Dramatische Szenen spielten sich am Freitag gegen zwei Uhr früh in Aschbach (Bezirk Amstetten) ab: Ein Wohnhaus stand in Flammen, das angrenzende Stadl brannte nieder.

Drama mitten in der Nacht auf Freitag in Aschbach im Bezirk Amstetten: Kurz vor zwei Uhr früh bemerkten Nachbarn plötzlich Rauch und nahmen Brandgeruch wahr, als sie nach dem Rechten schauten, bemerkten sie, dass der Wirtschaftstrakt von einem der Häuser in der dicht bebauten Siedlung lichterloh brannte.

Die Nachbarn schlugen umgehend bei der Feuerwehr Alarm, retteten die beiden Bewohner – eine gehbehinderte Frau und ihren Sohn – in letztem Moment aus der Flammenhölle.

110 Feuerwehrmitglieder löschten

Nur wenige Sekunden später stand das Haus in Vollbrand, meterhohe Flammen züngelten beim Eintreffen der Florianis aus dem Dachstuhl.

110 Helfer von insgesamt acht Wehren löschten über mehrere Stunden – mit zahlreichen Atemschutz-Trupps und einem Hubrettungsgerät für den Löschangriff aus der Luft.

Nachbarhäuser geschützt

Aufgrund des raschen Eingreifens konnte ein Übergreifen der Flammen auf die Nachbarhäuser verhindert werden, auch das Wohnhaus selbst konnte gerettet werden.
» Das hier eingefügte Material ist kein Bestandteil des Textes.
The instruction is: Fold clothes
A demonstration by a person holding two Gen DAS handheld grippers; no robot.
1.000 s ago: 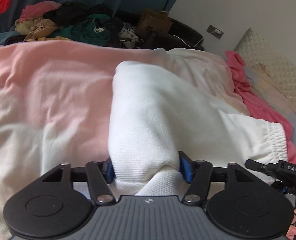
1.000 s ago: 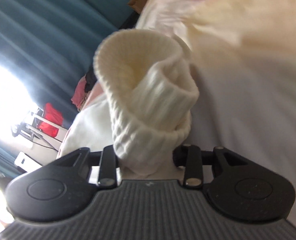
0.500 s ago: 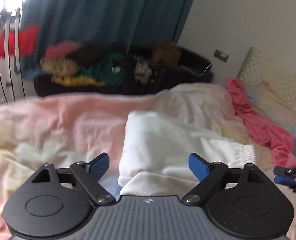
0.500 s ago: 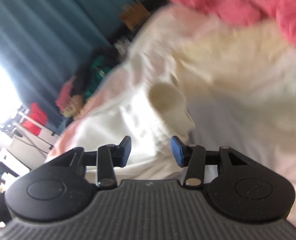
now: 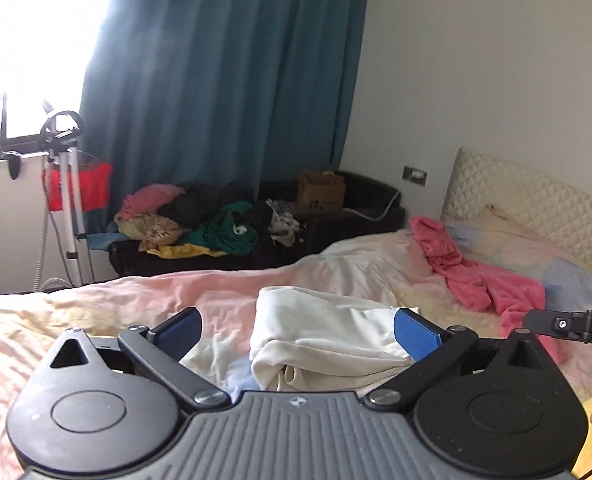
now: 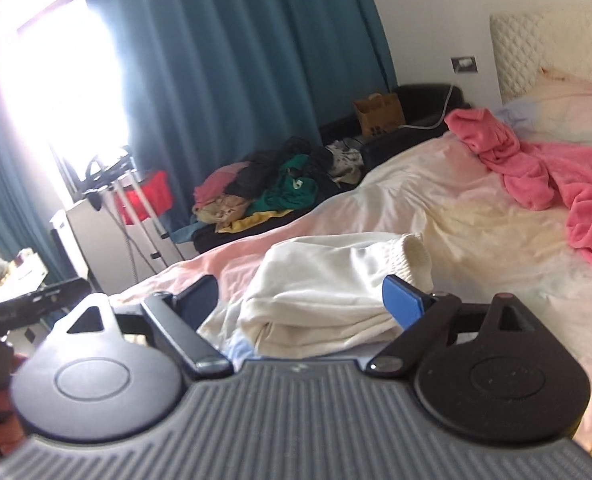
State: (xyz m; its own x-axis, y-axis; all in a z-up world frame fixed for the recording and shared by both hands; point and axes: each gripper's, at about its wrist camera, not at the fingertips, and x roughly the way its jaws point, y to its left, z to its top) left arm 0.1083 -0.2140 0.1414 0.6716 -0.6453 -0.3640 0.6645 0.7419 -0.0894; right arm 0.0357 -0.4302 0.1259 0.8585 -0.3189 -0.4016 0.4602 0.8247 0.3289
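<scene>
A white garment (image 5: 323, 332) lies folded in a low stack on the bed (image 5: 136, 292), with a ribbed cuff at its right end; it also shows in the right wrist view (image 6: 335, 292). My left gripper (image 5: 297, 330) is open and empty, raised just in front of the stack. My right gripper (image 6: 301, 298) is open and empty too, raised in front of the same stack. Neither touches the cloth.
A pink garment (image 5: 483, 280) lies crumpled on the bed to the right, also in the right wrist view (image 6: 543, 176). A dark sofa behind holds a heap of clothes (image 5: 200, 228) and a brown box (image 5: 321, 194). A tripod (image 5: 62, 200) stands left by the window. Quilted headboard (image 5: 535, 216) at right.
Both grippers let go of the white garment, opened wide and drew back and up from the bed. The garment dropped into a folded stack.
</scene>
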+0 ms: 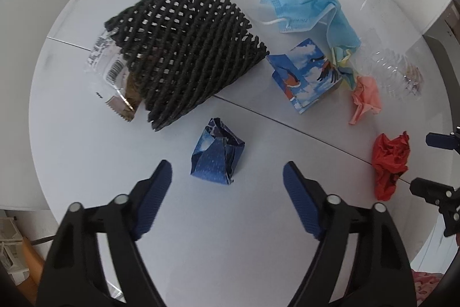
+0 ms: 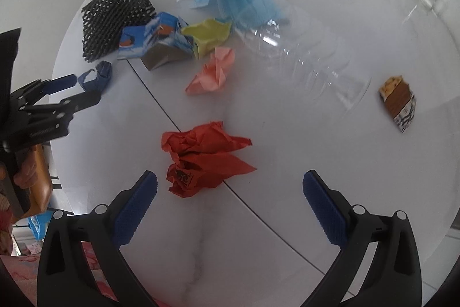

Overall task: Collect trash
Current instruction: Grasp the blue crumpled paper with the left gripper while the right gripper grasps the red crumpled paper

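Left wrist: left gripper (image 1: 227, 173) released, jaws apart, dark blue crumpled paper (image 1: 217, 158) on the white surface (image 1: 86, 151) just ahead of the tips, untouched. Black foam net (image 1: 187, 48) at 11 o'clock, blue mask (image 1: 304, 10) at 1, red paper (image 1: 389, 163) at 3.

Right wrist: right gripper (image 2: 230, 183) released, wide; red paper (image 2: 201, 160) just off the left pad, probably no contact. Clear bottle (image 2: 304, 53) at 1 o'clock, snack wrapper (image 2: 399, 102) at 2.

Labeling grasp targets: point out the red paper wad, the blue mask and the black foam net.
red paper wad (image 2: 201, 157): right wrist view, middle of the crumple.
blue mask (image 1: 310, 9): left wrist view, folded upper panel.
black foam net (image 1: 187, 48): left wrist view, centre of the mesh.
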A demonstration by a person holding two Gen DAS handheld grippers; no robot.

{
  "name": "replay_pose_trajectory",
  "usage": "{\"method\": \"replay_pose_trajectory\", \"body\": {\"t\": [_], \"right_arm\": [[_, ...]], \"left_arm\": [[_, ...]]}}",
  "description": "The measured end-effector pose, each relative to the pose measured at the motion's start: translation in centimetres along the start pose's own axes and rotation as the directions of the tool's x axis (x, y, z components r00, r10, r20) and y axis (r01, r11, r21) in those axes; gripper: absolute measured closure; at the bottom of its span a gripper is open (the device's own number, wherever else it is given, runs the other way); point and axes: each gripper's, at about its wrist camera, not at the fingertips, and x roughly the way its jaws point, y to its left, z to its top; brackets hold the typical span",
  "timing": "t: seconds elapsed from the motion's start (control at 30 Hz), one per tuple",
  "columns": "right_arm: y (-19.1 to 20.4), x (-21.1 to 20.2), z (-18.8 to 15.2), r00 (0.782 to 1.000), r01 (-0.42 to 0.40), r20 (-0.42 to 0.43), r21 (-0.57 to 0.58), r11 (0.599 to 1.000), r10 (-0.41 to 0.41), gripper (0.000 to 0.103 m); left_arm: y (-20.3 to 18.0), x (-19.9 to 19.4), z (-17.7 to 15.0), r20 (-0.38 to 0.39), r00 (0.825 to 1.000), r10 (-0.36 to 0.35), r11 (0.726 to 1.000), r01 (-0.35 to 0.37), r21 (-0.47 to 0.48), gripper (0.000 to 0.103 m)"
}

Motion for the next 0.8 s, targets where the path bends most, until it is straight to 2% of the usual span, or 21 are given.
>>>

Der angrenzende Stadel jedoch, wurde ein Raub der Flammen.

Die beiden Bewohner erlitten eine Rauchgasvergiftung und mussten vom Team des Roten Kreuzes ins Spital gebracht werden. Auch eine junge Feuerwehrfrau musste vom Sani-Team nach einem Kreislaufkollaps versorgt werden. Auch eine Ersthelferin wurde laut Rotem Kreuz vom Notarzt durchgecheckt.

Die Brandursache ist derzeit noch unklar. Die Brandermittler sind vor Ort.